■ Task to carry out
Could you write out the lines below exactly, beginning with the first and finishing with the one that contains "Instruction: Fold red"?

■ Supplied data
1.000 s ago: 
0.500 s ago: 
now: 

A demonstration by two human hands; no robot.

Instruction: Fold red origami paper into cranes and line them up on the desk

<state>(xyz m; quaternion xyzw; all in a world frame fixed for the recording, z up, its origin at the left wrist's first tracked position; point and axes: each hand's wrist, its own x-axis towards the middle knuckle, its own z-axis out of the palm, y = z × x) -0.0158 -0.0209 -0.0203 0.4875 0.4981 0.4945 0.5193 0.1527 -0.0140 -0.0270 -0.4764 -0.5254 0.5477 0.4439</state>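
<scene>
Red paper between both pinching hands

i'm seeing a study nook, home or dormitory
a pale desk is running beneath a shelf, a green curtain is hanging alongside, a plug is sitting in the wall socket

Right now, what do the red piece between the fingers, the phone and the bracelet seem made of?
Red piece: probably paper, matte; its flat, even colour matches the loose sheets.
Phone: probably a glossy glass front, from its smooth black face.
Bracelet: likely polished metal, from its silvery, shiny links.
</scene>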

■ Solved problem
1.000 s ago: 
0.500 s ago: 
now: 

A demonstration by two human hands; no robot.

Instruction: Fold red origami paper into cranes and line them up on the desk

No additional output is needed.